TRTUtils CLI Documentation

This document provides a comprehensive guide to the TRTUtils command-line interface (CLI).

Overview

TRTUtils provides a command-line interface with several subcommands for working with TensorRT engines and models. The main commands are:

  • benchmark: Benchmark a TensorRT engine

  • build: Build a TensorRT engine from an ONNX model

  • build_yolo: Build a TensorRT engine from an ONNX model with YOLO NMS injection

  • build_dla: Build a TensorRT engine with mixed GPU/DLA layers and precision automatically

  • can_run_on_dla: Evaluate if a model can run on a DLA and specific layer/chunk compatibility.

  • classify: Run image classification on an image

  • detect: Run object detection on an image or video

  • download: Download a model from remote source and convert to ONNX

  • inspect: Inspect a TensorRT engine

  • trtexec: Run trtexec with the provided options

Global Options

These options are available for most commands:

  • --dla_core: DLA core to assign DLA layers of the engine to (default: None)

  • --log_level: Set the log level (choices: DEBUG, INFO, WARNING, ERROR, CRITICAL; default: INFO)

  • --verbose: Enable verbose output

Commands

Benchmark

Benchmark a TensorRT engine to measure its performance metrics.

# Basic benchmarking
python3 -m trtutils benchmark --engine model.engine --iterations 2000

# Jetson benchmarking with energy/power metrics
python3 -m trtutils benchmark --engine model.engine --jetson --tegra_interval 1

# With warmup
python3 -m trtutils benchmark --engine model.engine --warmup --warmup_iterations 200

Options

  • --engine, -e: Path to the engine file (required)

  • --iterations, -i: Number of iterations to measure over (default: 1000)

  • --jetson, -j: Use the Jetson-specific benchmarker to record energy and power draw metrics

  • --tegra_interval: Milliseconds between each tegrastats sampling for Jetson benchmarking (default: 5)

  • --warmup: Perform warmup iterations

  • --warmup_iterations, -wi: Number of warmup iterations (default: 10)

Output

The benchmark command will output: * Latency metrics (mean, median, min, max) in milliseconds * Energy consumption metrics (if using Jetson) in Joules * Power draw metrics (if using Jetson) in Watts

Build

Build a TensorRT engine from an ONNX model.

# Basic FP32 build
python3 -m trtutils build --onnx model.onnx --output model.engine

# FP16 build
python3 -m trtutils build --onnx model.onnx --output model.engine --fp16

# INT8 build with calibration
python3 -m trtutils build \
    --onnx model.onnx \
    --output model.engine \
    --int8 \
    --calibration_dir ./calibration_images \
    --input_shape 640 640 3 \
    --input_dtype float32

# Build with fixed input shapes
python3 -m trtutils build \
    --onnx model.onnx \
    --output model.engine \
    --shape input:1,3,640,640 \
    --fp16

Options

Required:

  • --onnx, -o: Path to the ONNX model file

  • --output, -out: Path to save the TensorRT engine file

Build Configuration:

  • --device, -d: Device to use for the engine (choices: gpu, dla; default: gpu)

  • --workspace, -w: Workspace size in GB (default: 4.0)

  • --optimization_level: TensorRT builder optimization level (0-5).

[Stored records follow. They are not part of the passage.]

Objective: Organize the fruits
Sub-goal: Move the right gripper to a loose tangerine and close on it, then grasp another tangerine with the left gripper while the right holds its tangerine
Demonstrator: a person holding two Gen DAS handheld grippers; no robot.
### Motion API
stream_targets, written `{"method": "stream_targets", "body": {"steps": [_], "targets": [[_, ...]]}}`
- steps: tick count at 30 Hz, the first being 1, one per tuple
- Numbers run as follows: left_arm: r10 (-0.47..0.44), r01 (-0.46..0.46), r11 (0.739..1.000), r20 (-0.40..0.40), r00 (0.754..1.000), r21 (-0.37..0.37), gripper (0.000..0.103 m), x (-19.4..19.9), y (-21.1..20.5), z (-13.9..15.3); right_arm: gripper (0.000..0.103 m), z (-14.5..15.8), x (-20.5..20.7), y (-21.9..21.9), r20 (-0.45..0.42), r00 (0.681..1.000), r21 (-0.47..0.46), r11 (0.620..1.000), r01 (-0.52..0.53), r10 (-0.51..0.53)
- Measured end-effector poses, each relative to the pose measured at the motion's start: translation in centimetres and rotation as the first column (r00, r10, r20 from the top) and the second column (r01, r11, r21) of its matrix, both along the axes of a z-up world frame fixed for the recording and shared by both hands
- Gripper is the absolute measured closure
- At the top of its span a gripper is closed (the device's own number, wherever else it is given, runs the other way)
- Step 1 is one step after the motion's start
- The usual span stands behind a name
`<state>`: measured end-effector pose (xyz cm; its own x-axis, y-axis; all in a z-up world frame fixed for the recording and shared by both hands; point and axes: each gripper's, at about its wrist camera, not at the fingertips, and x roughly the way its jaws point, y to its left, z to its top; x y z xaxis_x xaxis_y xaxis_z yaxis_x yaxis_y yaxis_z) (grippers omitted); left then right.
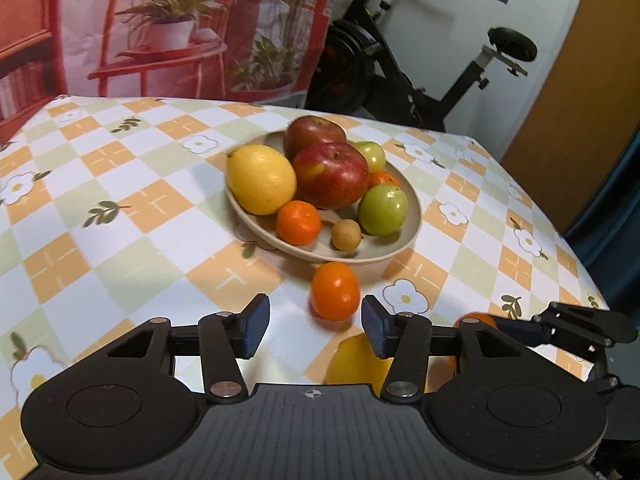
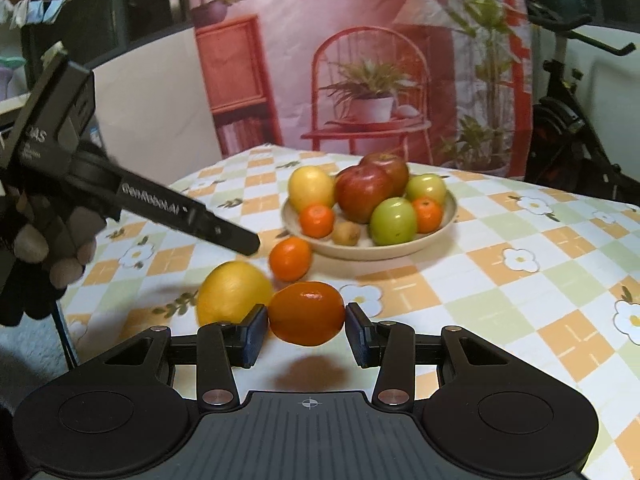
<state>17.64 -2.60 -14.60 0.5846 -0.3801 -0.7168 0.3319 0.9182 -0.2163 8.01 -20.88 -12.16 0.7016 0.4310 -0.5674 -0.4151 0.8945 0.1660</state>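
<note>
A beige plate (image 1: 360, 258) in mid-table holds a lemon, two red apples, two green apples, two mandarins and a small brown fruit. One loose orange (image 1: 335, 290) lies on the checked cloth in front of the plate, just ahead of my left gripper (image 1: 316, 326), which is open, its pads clear of the fruit. Under that gripper lies a loose lemon (image 1: 356, 360). My right gripper (image 2: 307, 334) is shut on another orange (image 2: 306, 312), lifted off the cloth with its shadow beneath. The lemon (image 2: 234, 296) and the loose orange (image 2: 290, 258) sit to its left, before the plate (image 2: 368, 254).
The left gripper (image 2: 244, 242) reaches in from the left of the right wrist view, held by a gloved hand (image 2: 40, 248). The right gripper (image 1: 504, 326) shows at the right of the left wrist view. An exercise bike (image 1: 400, 68) and a printed backdrop (image 1: 180, 28) stand behind the table.
</note>
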Motion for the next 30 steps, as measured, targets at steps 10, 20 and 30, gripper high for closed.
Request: {"method": "stream_targets", "body": {"steps": [10,20,30], "targets": [[-0.043,0.044,0.999,-0.069,0.997,0.022,0.05,2.7,-2.6,-1.7,0.064,-0.5,1.0,-1.9,-0.004,0.999,0.057,0.998,0.041,-0.041],[-0.036,0.038,0.999,-0.084,0.996,0.028,0.066,3.4,-3.1,-2.8,0.064,-0.8,1.3,-2.7,-0.009,0.998,0.096,0.993,0.068,-0.068],[-0.067,0.069,0.997,-0.046,0.997,0.046,0.067,2.8,-3.4,-2.1,0.064,-0.9,1.5,-3.5,-0.027,0.995,0.134,0.986,0.101,-0.098]]}}
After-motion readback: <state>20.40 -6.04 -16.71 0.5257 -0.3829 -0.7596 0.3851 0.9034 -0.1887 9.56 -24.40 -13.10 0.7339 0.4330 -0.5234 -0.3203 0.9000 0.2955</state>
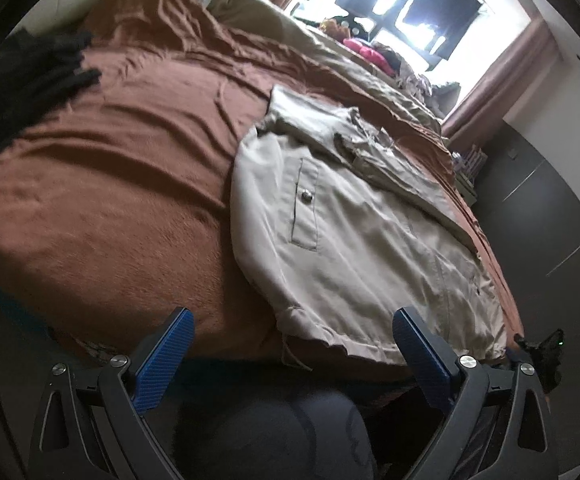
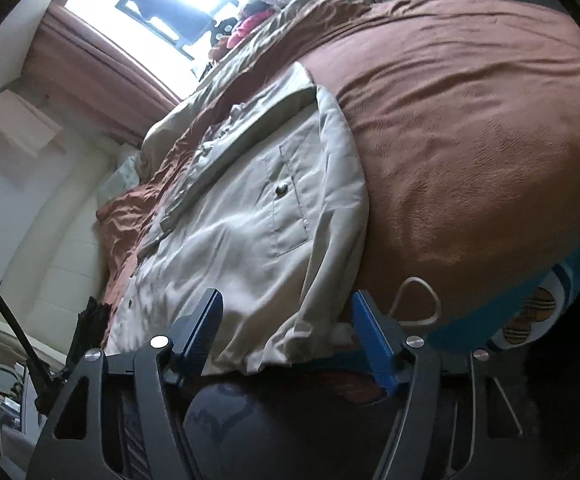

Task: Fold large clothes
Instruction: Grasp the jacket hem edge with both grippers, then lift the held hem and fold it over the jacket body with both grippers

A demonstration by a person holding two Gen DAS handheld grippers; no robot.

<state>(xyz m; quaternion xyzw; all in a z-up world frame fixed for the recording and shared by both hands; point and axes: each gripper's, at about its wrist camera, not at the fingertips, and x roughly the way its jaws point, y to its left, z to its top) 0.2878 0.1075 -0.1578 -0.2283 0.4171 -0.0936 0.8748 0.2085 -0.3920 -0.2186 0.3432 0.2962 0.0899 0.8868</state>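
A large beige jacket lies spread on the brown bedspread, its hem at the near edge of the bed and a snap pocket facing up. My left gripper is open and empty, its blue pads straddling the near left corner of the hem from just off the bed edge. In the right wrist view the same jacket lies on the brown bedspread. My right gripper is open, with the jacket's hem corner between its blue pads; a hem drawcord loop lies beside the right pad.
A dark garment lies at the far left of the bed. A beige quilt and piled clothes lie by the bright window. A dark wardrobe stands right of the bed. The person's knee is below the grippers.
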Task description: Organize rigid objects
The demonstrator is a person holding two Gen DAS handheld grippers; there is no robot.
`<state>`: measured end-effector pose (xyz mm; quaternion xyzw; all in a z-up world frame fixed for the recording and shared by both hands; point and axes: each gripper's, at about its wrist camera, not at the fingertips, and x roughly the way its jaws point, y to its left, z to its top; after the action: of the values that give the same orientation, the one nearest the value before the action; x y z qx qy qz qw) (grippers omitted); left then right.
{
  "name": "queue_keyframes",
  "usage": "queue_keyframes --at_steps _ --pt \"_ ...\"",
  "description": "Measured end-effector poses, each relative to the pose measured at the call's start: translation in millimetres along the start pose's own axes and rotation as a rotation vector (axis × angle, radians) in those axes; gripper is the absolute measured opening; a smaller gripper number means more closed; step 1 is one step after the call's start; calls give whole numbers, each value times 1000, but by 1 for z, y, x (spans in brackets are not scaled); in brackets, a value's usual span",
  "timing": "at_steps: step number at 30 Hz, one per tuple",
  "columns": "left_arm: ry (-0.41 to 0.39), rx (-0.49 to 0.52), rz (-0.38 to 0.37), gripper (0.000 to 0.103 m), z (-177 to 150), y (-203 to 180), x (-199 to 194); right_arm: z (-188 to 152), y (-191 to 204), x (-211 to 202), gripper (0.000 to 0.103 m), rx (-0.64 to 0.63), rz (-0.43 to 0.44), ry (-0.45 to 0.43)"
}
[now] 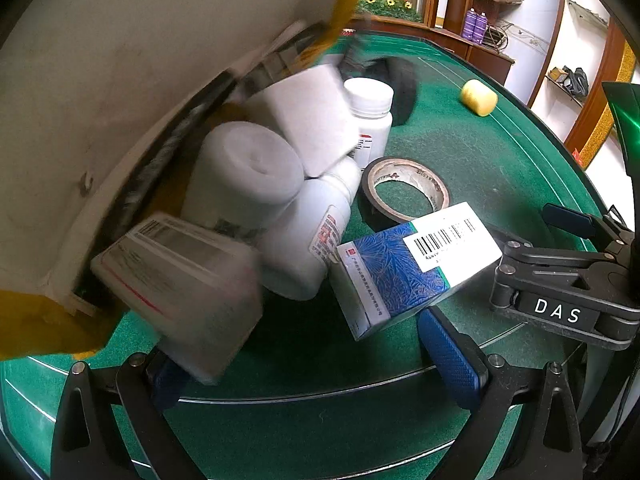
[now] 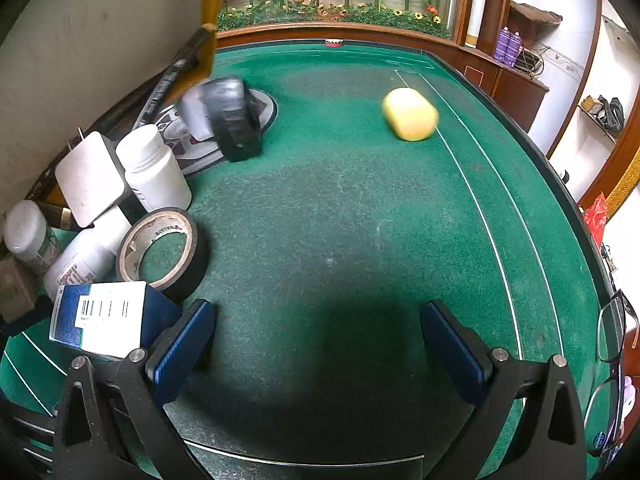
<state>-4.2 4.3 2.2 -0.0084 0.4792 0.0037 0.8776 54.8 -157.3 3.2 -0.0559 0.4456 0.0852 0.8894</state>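
Observation:
A heap of rigid objects lies on the green felt table [image 2: 340, 220] by the wall. It holds white bottles [image 1: 370, 116] [image 2: 154, 168], a white roll [image 1: 248, 168], a black tape roll [image 1: 404, 192] [image 2: 164, 248], a blue and white box [image 1: 404, 268] [image 2: 104, 316] and a blurred white box [image 1: 180, 284]. A yellow cylinder [image 2: 410, 114] [image 1: 478, 97] lies apart on the felt. My left gripper [image 1: 316, 364] is open with its fingers around the heap's near edge. My right gripper [image 2: 316, 348] is open and empty over bare felt; it also shows in the left wrist view [image 1: 560, 280].
A black wheel-like object [image 2: 234, 120] rests on a round plate [image 2: 264, 106] at the back left. A beige wall [image 2: 92, 40] bounds the left side. The table's wooden rim [image 2: 520, 92] curves along the back and right. Eyeglasses [image 2: 614, 328] lie at the right edge.

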Motion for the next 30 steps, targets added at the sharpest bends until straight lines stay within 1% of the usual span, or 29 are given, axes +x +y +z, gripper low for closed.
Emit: queue_keyframes --at_steps 30 --pt "3 3 0 103 1 5 -3 1 2 -2 103 0 0 0"
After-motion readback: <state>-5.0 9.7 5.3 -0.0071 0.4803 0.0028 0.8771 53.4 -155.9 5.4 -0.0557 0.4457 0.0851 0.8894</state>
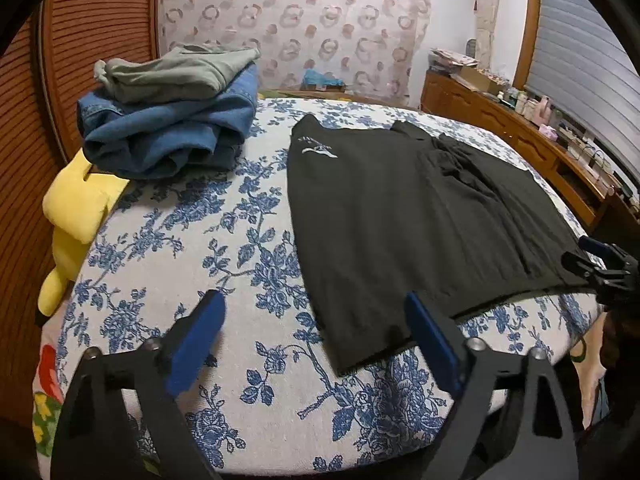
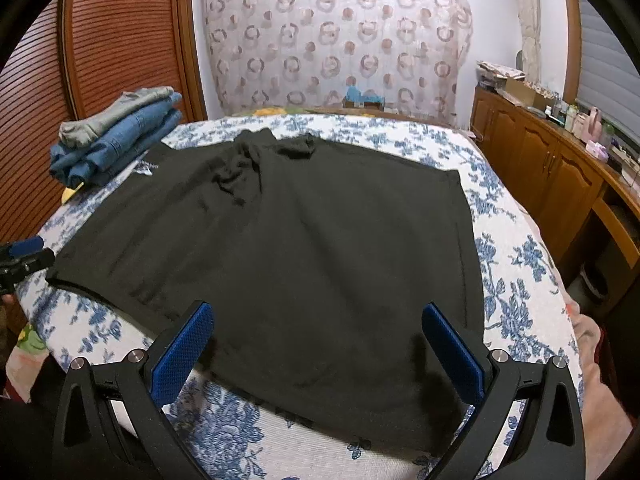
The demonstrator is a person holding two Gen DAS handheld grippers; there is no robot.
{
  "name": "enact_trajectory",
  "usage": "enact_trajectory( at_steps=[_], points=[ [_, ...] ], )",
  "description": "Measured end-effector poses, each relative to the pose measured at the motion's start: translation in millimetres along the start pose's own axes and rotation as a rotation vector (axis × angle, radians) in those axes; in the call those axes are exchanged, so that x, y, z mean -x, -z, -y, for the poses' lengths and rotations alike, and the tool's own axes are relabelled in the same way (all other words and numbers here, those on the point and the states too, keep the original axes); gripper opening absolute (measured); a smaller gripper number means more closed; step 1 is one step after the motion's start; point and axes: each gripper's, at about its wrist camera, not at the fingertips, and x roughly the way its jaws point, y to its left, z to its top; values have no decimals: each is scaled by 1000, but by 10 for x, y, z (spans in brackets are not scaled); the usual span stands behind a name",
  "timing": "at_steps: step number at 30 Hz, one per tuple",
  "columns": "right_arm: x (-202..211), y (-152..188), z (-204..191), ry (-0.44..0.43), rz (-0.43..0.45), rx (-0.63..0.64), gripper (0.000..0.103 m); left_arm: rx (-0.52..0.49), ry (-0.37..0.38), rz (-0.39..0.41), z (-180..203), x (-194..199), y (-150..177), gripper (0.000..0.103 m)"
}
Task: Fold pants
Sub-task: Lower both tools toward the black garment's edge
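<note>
Black pants (image 1: 400,220) (image 2: 320,240) with a small white logo (image 1: 316,148) lie spread flat on the floral bed cover (image 1: 200,240). My left gripper (image 1: 312,304) is open just above the bed, and the near left corner of the pants lies between its blue pads (image 1: 432,344) without being pinched. Over the pants' near right edge my right gripper (image 2: 316,310) is open, with the black cloth below its fingers. Each gripper shows at the edge of the other's view: the right one (image 1: 578,252) and the left one (image 2: 44,251).
A stack of folded clothes, blue jeans (image 1: 168,140) under a grey-green garment (image 1: 180,72), sits at the bed's far left. A yellow plush (image 1: 76,208) lies at the left edge by a louvered wooden door (image 1: 100,40). A cluttered wooden dresser (image 2: 540,160) runs along the right.
</note>
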Motion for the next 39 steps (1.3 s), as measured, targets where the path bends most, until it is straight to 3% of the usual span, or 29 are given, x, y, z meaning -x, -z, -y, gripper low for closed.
enact_trajectory(
  at_steps=[5, 9, 20, 26, 27, 30, 33, 39],
  points=[
    [148, 74, -84, 1, -22, -4, 103, -10, 35, -23, 10, -13, 75, 55],
    [272, 113, -162, 14, -26, 11, 103, -27, 39, -16, 37, 2, 123, 43],
    [443, 184, -271, 10, -11, 7, 103, -57, 32, -7, 141, 19, 159, 41],
    [384, 177, -213, 4, -4, 8, 103, -52, 55, 1, 162, 41, 184, 28],
    [425, 200, -234, 4, -3, 9, 103, -50, 64, 0, 163, 42, 185, 19],
    [307, 136, -133, -1, -1, 8, 103, -50, 73, 0, 178, 46, 176, 9],
    [297, 128, -124, -3, -3, 9, 102, -32, 88, 9, 169, 80, 153, 6],
    [120, -24, 21, -4, 0, 7, 89, -29, 121, 52, 201, 225, 82, 5]
  ],
)
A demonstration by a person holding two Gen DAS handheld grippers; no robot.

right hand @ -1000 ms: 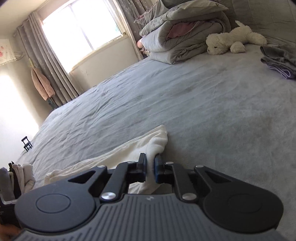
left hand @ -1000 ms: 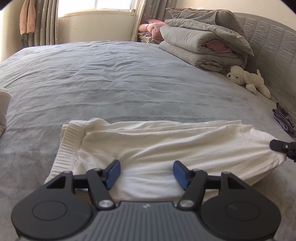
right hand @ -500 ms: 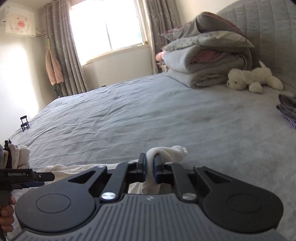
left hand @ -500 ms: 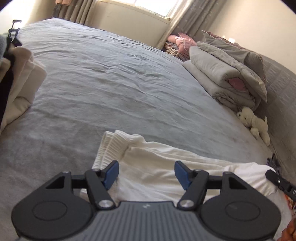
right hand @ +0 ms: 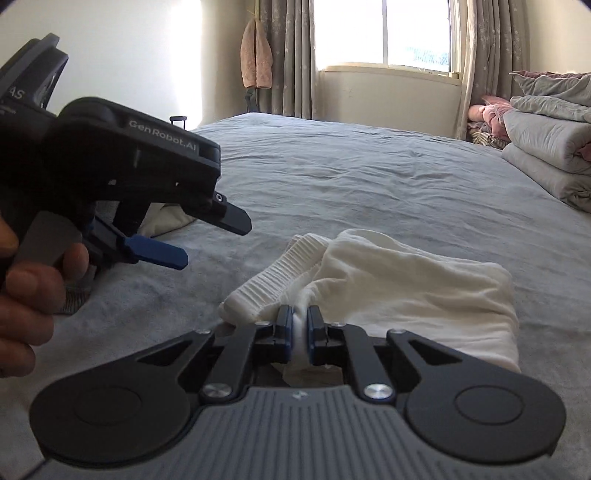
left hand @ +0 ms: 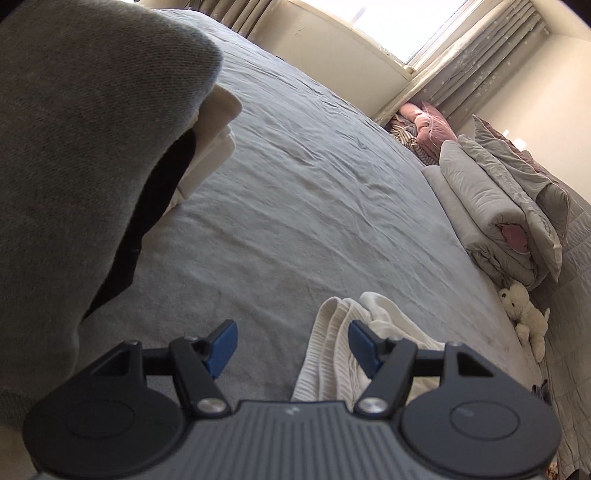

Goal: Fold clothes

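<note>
A white knit garment lies doubled over on the grey bed sheet, its ribbed hem toward the left. My right gripper is shut on a pinched fold of it near that hem. My left gripper, held by a hand, hovers open just left of the garment with nothing between its fingers. In the left wrist view the left gripper is over bare sheet, and the white garment's hem lies beside its right finger.
A pile of folded clothes topped by a grey garment rises close on the left. Folded grey duvets and a white plush toy sit by the headboard. A window with curtains is beyond the bed.
The right gripper carried its end of the white garment leftward over the rest, doubling it. The left gripper slid left off the garment and rolled; the clothes pile now fills its left side.
</note>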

Default is 3.

  • --shape, -s: Fix input binding shapes. Format: NAME:dim1,dim2[,dim3…]. Can be specified multiple times for multiple inputs

  • --fp16: Quantize the engine to FP16 precision

  • --int8: Quantize the engine to INT8 precision

  • --gpu_fallback: Allow GPU fallback for unsupported layers when building for DLA

Caching and Optimization:

  • --timing_cache, -tc: Path to store timing cache data

  • --calibration_cache, -cc: Path to store calibration cache data

  • --cache: Cache the engine in the trtutils engine cache

  • --direct_io: Use direct IO for the engine

  • --prefer_precision_constraints: Prefer precision constraints

  • --reject_empty_algorithms: Reject empty algorithms

  • --ignore_timing_mismatch: Allow different CUDA device timing caches to be used

Calibration (for INT8):

  • --calibration_dir, -cd: Directory containing images for INT8 calibration

  • --input_shape, -is: Input shape in HWC format (height, width, channels)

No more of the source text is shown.